Ten distinct arrangements of furniture and objects had been reconstituted for the exhibition Roger Brown: Calif. U.S.A., and were shown with a selection of Virtual Still Life object/ paintings. Curated by Nicholas Lowe, with SAIC students and RBSC staff, the show was on view in 2010 at the Hyde Park Art Center in Chicago. Kavi Gupta exhibited five arrangements in the 2016 exhibition Roger Brown and Andy Warhol: Politics, Rhetoric, Pop. All 10 arrangements have been retained In Kavi Gupta inventory, for study and exhibition. Coinciding with this auction, the show Roger Brown: La Conchita opens at Kavi Gupta (219 N. Elizabeth St., Chicago). Comprised of Brown’s home arrangements and Virtual Still Life works, the show will be on view from November 10 to January 9.

Arrangements and Virtual Still Life works will be in the exhibition Roger Brown: Virtual Still Life, curated by Shannon Stratton, William and Mildred Lasdon Chief Curator, opening May 2, 2019, at the Museum of Art and Design, New York.

Most of the objects in the La Conchita collection were second-hand when found and rescued by Brown, from antique shops, thrift stores, and other places where pre-used items are sold. After 20 years in deep storage, objects in the La Conchita home collection will be rescued again and find new homes with the help of Leslie Hindman’s adept auctioneers. We thank Leslie Hindman staff members Corbin Horn and Zachary Wirsum, and of course Leslie Hindman.

Lisa Stone Curator, Roger Brown Study Collection School of the Art Institute of Chicago

We gratefully acknowledge and thank the following former and present SAIC staff for their commitment to Roger Brown’s magnanimous gifts and legacy:

Carol Becker

SAIC Dean of Faculty SAIC (2003-2007), Associate Dean (1991-2003), Faculty (1978-1991)

Tony Jones

SAIC President (1986 – 1991), Chancellor (2010-2012)

Elissa Tenny

SAIC President (2016-current), Provost (2010–2016)

Jana Wright

SAIC Executive Director of Academic Administration (1973 – 2007)

Thanks to Patty Carroll for use of her photos of the La Conchita “Temple of Painting.”

Born in the South and living much of his adult life in Chicago, the multidisciplinary artist Roger Brown turned his sights westward in his final years.

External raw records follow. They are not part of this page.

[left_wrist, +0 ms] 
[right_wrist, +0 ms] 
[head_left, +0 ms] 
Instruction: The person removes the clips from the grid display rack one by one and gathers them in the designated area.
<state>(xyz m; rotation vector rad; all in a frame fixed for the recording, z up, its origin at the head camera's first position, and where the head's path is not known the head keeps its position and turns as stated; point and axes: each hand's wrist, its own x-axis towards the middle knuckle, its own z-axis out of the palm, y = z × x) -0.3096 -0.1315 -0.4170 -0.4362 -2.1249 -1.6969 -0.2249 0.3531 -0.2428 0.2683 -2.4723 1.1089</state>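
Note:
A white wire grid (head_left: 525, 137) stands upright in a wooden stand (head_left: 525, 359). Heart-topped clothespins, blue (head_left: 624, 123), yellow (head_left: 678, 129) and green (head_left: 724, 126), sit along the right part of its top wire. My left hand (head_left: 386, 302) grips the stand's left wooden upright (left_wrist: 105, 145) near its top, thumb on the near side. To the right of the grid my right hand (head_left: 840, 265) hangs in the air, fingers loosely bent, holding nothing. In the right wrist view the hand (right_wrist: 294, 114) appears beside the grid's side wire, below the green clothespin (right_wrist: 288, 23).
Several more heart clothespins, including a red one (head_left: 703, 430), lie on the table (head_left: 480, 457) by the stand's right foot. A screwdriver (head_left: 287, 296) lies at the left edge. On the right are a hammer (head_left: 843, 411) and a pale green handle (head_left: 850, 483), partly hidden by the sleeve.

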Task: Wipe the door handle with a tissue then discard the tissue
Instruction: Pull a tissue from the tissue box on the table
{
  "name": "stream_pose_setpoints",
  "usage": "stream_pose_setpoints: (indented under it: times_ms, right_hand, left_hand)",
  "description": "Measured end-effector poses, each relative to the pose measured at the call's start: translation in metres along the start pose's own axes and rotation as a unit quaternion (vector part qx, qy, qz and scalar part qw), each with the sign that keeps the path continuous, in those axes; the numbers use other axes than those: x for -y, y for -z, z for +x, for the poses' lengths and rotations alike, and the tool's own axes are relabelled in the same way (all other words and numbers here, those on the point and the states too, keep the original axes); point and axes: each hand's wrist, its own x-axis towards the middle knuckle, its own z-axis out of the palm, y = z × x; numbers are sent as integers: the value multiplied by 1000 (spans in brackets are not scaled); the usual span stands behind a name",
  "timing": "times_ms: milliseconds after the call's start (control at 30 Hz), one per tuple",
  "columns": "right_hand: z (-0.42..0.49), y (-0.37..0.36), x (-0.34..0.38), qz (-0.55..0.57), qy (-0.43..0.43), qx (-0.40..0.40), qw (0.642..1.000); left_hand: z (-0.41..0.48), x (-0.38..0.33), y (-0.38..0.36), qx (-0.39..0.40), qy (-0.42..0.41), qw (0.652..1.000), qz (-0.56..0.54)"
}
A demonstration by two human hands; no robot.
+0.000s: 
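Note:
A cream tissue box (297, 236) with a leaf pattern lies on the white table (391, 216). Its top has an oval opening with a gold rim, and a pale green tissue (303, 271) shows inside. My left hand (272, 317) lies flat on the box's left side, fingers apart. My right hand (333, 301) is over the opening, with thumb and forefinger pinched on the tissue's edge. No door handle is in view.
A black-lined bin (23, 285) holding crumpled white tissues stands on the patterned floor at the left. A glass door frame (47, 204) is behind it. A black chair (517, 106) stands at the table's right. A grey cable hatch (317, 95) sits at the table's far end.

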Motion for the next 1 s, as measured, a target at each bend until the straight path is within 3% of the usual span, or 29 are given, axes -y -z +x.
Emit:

Inspired by the landscape and culture of the Southwest, Brown built a home and artistic environment in La Conchita, California, which he deemed his ‘Temple of Painting.’ His home and garden expressed multiple facets of Brown’s late-career developments,examining the formal relationships between Brown’s artistic manifestations during his time in La Conchita – including his iconic paintings, the innovative ‘Virtual Still Life’ series (in which he arranged specific objects on a shelf in front of a landscape painting), and assemblages. Brown’s interest in repetition and architectural gridding was paramount throughout his entire oeuvre. The ordered geometry of his paintings extended to his selfmade environments. An active collector and supporter of folk and non-mainstream arts, Brown’s accumulation of objects became its own creative outlet – groupings became curated assemblages, sharing the language of his paintings. Specific to his time in La Conchita, ‘Virtual Still Life’ became the most elusive and enigmatic series of his storied career, a culmination of a lifetime dedicated to artistic experimentation.